Caracas, une ville marquante dans mon parcours de voyageur (octobre 2007)

J’avais pensé écrire un petit paragraphe pour chaque observation, mais, me connaissant, j’aurais fini par écrire un interminable roman au lieu d’un simple article. Alors je ne laisserai que l’observation, que vous pourrez interpréter à votre façon. 

Souvenir de mon passage à Curaçao, à l’époque où je trouvais ça cool de mettre la date sur mes photos (janvier 2008)

Enfin, je n’ai pas classé ces observations en ordre, elles sont présentées pêle-mêle, car je ne voyais pas de critère assez fort à partir duquel hiérarchiser mes pensées. Alors, sans plus tarder, voici 25 observations pour 25 ans de voyages. 

L’erg Chebbi, au Maroc. Ma première expérience du désert (juin 2009)

25 pour 25

Istanbul, une de mes villes préférées (juin 2010)

– l’omniprésence des téléphones intelligents a enlevé bien de l’aventure aux voyages, mais c’est vrai qu’Internet facilite l’organisation d’un voyage;

– la technologie nuit à l’acquisition de certaines compétences, comme développer son sens de l’orientation;

– de nombreux voyageurs au long cours sont en fait des gens blasés;

Sydney, ville cool (novembre 2011)

– j’espère qu’un jour les gens vont arrêter de confondre « authentique » et « traditionnel »;

– de nombreux voyageurs ne s’intéressent pas vraiment aux destinations qu’ils visitent, ils souhaitent surtout cocher une case sur une liste;

 – voyager peut devenir une routine, aussi;

Songkran à Chiang Mai, une de mes meilleures expériences de voyage (avril 2012)

– pour plusieurs, baiser et boire sont les seules bonnes raisons de voyager;

– les plans changent toujours, par notre propre volonté ou malgré celle-ci;

– apprendre une langue – ne serait-ce que quelques mots – n’est jamais une perte de temps;

Le volcan Cotopaxi, en Équateur (juillet 2013)

– on peut revenir brisé-e d’un voyage, mais c’est un tabou;

– le voyage en soi n’est pas une thérapie, mais il peut aider les personnes prêtes à faire des efforts pour changer;

– plus j’en apprends sur le monde et les cultures, plus je réalise que j’en connais tellement peu; 

Chicago, un coup de coeur (décembre 2014)

– adopter le JOMO (Joy of Missing Out) rend les voyages beaucoup plus agréables;

– la « spiritualité » n’est souvent qu’une marchandise comme une autre;

– ce n’est pas facile de se faire de vrai-e-s ami-e-s sur la route, mais ce n’est pas impossible, avec un minimum d’efforts;

Potrerillos, en Argentine.
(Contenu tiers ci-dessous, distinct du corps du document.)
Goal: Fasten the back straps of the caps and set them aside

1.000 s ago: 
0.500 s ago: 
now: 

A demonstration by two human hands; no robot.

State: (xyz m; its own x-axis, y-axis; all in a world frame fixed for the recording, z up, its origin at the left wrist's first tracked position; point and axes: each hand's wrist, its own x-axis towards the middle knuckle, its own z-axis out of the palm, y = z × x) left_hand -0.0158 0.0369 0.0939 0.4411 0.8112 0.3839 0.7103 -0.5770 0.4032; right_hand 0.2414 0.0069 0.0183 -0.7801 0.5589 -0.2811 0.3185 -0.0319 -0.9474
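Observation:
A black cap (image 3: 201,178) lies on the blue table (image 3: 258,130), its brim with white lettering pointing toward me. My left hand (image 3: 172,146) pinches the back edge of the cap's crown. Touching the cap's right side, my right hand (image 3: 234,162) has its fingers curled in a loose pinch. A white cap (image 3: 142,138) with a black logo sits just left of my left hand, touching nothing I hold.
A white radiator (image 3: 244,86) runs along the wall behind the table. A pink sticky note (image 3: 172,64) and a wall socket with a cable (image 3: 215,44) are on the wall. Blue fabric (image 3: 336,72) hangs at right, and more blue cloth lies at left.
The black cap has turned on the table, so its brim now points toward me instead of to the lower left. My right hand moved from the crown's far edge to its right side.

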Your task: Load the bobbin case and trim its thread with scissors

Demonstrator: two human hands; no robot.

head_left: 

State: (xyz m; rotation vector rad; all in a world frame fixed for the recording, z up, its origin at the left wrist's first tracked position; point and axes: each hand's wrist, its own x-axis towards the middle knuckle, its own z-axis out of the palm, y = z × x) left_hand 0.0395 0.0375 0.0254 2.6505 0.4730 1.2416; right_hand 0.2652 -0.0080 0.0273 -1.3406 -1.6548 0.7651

Paysage d’une autre planète (décembre 2015)

– le risque zéro n’existe pas, mais ce n’est pas une raison pour s’empêcher de prendre des risques;

– l’immense majorité des gens sont bienveillants. Vraiment;

– écrire des cartes postales est un plaisir qui ne se démode pas et c’est tant mieux;

La place du Régistan, à Samarcande. L’un de mes grands rêves de voyage, rêve réalisé en octobre 2016.

– la compétitivité entre voyageurs est épuisante;

– cuisiner une poutine suscite des réactions variées, mais elles sont généralement positives;

– les singes sont adorables, même s’ils sont de petits chenapans; 

Concours de couples déguisés durant les festivités de Día de Muertos, à Pátzcuaro (novembre 2017)

– tout le monde comprend les récits de la lutte professionnelle, car ils font écho à des récits universels, comme le combat entre le Bien et le Mal; 

– il y a des fans de métal partout et c’est COOL EN CRISSE; 

– apprendre à faire confiance à son intuition est essentiel;

Mosquée S.I.V. et synagogue Neveh Shalom, à Paramaribo (avril 2018)

– voyager est un privilège et on ne le dira jamais assez.

Plage d’Ipanema, à Rio de Janeiro. Une ville à l’énergie irrésistible (septembre 2019)

Voilà pour cette fois. Peut-être que, au cours des prochaines semaines, j’accumulerai suffisamment d’autres observations pour faire une suite à cet article. Peut-être… alors restez à l’affût.

*J’ai écrit ce texte en vitesse, pour diverses raisons. Il se peut que j’y revienne pour le modifier, en temps et lieu.